**PROBLEM**
Leaving out all pictures, give again each line exactly, from the start of the listing through the line that contains "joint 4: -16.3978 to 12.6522".

**INFORMATION PROVIDED**
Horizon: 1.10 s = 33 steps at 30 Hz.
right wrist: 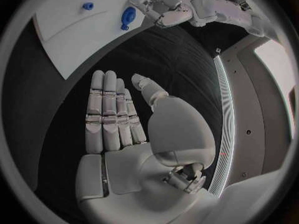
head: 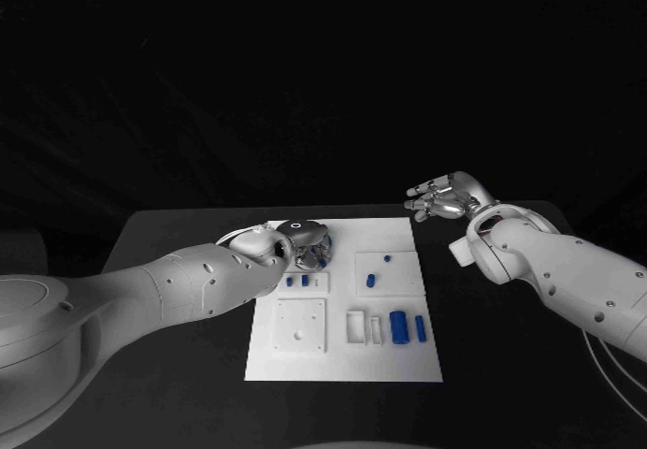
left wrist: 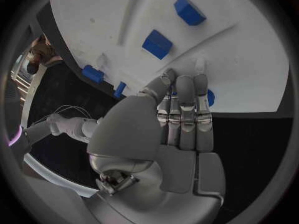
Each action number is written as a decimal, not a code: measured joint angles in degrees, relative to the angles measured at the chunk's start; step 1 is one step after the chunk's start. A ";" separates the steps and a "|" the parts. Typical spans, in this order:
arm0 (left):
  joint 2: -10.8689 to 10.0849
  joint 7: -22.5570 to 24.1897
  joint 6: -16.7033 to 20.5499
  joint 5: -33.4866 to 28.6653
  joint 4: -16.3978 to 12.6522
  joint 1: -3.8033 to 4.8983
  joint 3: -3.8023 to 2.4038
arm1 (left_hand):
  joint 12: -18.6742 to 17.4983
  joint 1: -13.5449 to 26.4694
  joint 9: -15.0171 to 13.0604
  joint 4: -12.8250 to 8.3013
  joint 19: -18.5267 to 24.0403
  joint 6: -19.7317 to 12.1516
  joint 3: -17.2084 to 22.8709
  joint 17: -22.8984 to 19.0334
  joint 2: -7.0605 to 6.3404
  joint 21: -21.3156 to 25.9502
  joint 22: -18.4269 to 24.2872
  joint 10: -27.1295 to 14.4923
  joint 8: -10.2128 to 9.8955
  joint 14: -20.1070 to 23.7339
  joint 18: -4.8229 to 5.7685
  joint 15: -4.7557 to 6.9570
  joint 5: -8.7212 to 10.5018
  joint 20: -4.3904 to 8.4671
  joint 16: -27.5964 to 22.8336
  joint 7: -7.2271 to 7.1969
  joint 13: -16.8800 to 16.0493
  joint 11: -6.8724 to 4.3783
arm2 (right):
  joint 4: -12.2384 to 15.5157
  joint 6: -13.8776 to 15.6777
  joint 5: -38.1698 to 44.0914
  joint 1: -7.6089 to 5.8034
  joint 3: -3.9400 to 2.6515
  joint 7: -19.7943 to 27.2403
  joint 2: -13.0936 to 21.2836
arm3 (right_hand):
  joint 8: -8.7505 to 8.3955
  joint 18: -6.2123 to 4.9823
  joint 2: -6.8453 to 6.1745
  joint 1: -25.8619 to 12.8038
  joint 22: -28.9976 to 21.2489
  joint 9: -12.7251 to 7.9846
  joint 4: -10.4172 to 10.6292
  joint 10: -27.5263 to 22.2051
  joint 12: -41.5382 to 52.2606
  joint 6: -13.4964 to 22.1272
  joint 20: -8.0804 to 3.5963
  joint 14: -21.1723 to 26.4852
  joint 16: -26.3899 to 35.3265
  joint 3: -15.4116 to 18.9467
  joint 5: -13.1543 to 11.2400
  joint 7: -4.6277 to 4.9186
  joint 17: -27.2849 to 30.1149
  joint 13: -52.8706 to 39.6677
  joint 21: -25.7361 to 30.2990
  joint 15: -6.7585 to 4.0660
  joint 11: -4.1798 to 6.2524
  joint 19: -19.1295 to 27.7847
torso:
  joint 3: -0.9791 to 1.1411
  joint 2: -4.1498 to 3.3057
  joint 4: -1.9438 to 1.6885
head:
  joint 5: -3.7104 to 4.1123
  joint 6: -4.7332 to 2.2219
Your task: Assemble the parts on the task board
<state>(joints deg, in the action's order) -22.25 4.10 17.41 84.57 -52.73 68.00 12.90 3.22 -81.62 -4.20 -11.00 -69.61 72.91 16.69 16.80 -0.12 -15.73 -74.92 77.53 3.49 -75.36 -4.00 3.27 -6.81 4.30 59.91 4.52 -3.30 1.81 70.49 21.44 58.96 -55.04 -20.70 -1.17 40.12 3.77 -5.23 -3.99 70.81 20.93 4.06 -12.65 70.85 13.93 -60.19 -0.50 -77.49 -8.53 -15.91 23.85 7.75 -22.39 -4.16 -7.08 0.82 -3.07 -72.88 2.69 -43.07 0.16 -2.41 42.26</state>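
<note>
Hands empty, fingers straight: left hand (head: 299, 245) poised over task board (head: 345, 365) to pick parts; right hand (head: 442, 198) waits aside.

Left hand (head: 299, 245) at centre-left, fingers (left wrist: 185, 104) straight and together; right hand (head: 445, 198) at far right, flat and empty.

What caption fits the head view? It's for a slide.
Left robot hand over the white task board and its blue parts; right robot hand open beside it.
</note>
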 measured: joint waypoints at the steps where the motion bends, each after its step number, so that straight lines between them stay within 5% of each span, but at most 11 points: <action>1: -0.15 -0.01 0.12 -0.03 -0.15 -0.02 0.01 | 0.00 0.15 -0.01 0.00 0.01 0.05 0.26 0.05 -0.14 -0.19 0.00 0.08 0.00 -0.01 0.00 0.00 0.00 0.01 0.00 -0.05 0.00 -0.07 | 0.00 -0.01 0.00 0.00 0.00 0.00 0.00 | 0.00 0.00 0.00 0.00 0.00 0.00 0.00 0.00 0.00 0.00 0.00 0.00 0.00 0.00 0.00 0.00 0.00 0.00 0.00 0.00 0.00 0.00 | 0.01 -0.01 0.01 | -0.03 -0.02; 4: -0.96 -0.03 0.46 -0.35 -1.01 -0.20 -0.29 | 0.00 0.54 -0.05 0.11 0.21 0.06 0.87 0.22 -0.50 -0.68 0.00 0.29 0.00 -0.22 0.02 0.19 0.00 0.21 0.00 -0.06 -0.02 -0.27 | 0.00 -0.02 0.00 0.00 0.00 0.00 0.00 | 0.00 0.00 0.00 0.00 0.00 0.00 0.00 0.00 0.00 0.00 0.00 0.00 0.00 0.00 0.00 0.00 0.00 0.00 0.00 0.00 0.00 0.00 | 0.01 -0.01 0.01 | -0.05 -0.18; 15: -5.46 -0.75 0.62 -8.62 -5.33 -0.21 -5.56 | 0.00 1.20 -0.05 0.00 0.70 0.10 1.45 0.31 -0.57 -1.08 0.01 0.58 -0.16 -0.30 0.03 0.11 -0.11 0.19 -0.06 -0.09 -0.28 -0.42 | -0.01 -0.09 -0.01 0.01 0.00 0.01 0.33 | 0.00 0.00 0.00 0.00 -0.27 0.00 0.00 0.00 0.00 0.00 0.21 0.00 0.00 0.00 0.00 0.00 -0.01 0.00 0.00 -0.01 0.00 0.21 | 0.00 0.06 -0.13 | 0.04 -0.49; 19: -7.19 -0.94 0.18 -11.59 -6.91 0.01 -6.66 | 0.00 1.20 -0.03 0.00 0.83 0.11 1.45 0.17 -0.57 -1.08 0.01 0.71 -0.22 -0.30 0.04 0.11 -0.23 0.21 -0.50 -0.08 -0.24 -0.53 | 0.00 -0.11 -0.02 0.01 0.00 0.01 0.45 | 0.00 0.00 0.00 0.00 -0.41 0.01 0.00 0.00 0.00 0.00 0.21 0.00 0.00 0.00 0.18 0.00 0.04 -0.01 -0.40 -0.01 0.00 0.21 | -0.02 0.14 -0.23 | 0.08 -0.49; 25: -9.15 -1.48 -2.95 -15.25 -8.64 1.00 -7.40 | 0.00 1.29 0.14 0.00 1.33 0.11 1.45 0.01 -0.65 -1.08 0.01 1.00 -0.22 -0.30 0.03 0.11 -0.23 0.11 -1.12 -0.08 -0.21 -0.79 | 0.01 -0.14 -0.02 0.00 0.00 0.00 0.55 | 0.00 0.01 0.22 0.22 -0.42 0.00 -0.13 0.00 0.00 0.00 0.00 0.00 0.00 0.13 0.24 0.00 0.12 -0.01 -0.43 -0.01 0.00 0.43 | -0.05 0.16 -0.31 | 0.08 -0.42; 33: -10.77 -2.35 -6.72 -15.70 -9.15 1.24 -7.48 | 0.00 1.35 0.15 -0.01 1.33 0.10 1.45 0.01 -0.72 -1.08 0.02 1.04 0.01 -0.30 0.03 0.10 -0.23 0.11 -1.12 -0.07 -0.21 -0.81 | 0.01 -0.23 -0.01 0.00 0.00 -0.02 0.70 | 0.00 0.01 0.22 0.22 -0.42 0.01 -0.16 0.00 0.00 0.00 0.00 0.01 0.00 0.16 0.24 0.00 0.11 -0.01 -0.43 -0.01 0.00 0.42 | -0.09 0.09 -0.27 | 0.01 -0.44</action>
<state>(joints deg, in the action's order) -33.02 1.75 10.69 68.87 -61.87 69.24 5.42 3.22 -80.27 -4.06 -11.01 -68.28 73.01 18.14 16.81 -0.84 -16.81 -74.90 78.57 3.50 -75.66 -3.97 3.37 -7.04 4.41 58.79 4.45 -3.51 1.00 70.50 21.21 58.94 -55.04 -20.70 -1.19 40.82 3.77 -5.22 -3.77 71.03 20.52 4.07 -12.81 70.85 13.93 -60.19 -0.50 -77.48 -8.53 -15.75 24.08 7.74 -22.28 -4.17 -7.51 0.81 -3.07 -72.45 2.60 -42.98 -0.12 -2.40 41.82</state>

**EXERCISE RESULT**
Horizon: 1.10 s = 33 steps at 30 Hz.
right wrist: 
head: 
left wrist: 
Each action number is written as a decimal, not a code: measured joint angles in degrees, relative to the angles measured at the chunk's start; step 1 is one step after the chunk's start. A ";" separates the steps and a "|" the parts. Typical spans, in this order:
arm0 (left):
  joint 2: -10.8689 to 10.0849
  joint 7: -22.5570 to 24.1897
  joint 6: -16.7033 to 20.5499
  joint 5: -33.4866 to 28.6653
  joint 4: -16.3978 to 12.6522

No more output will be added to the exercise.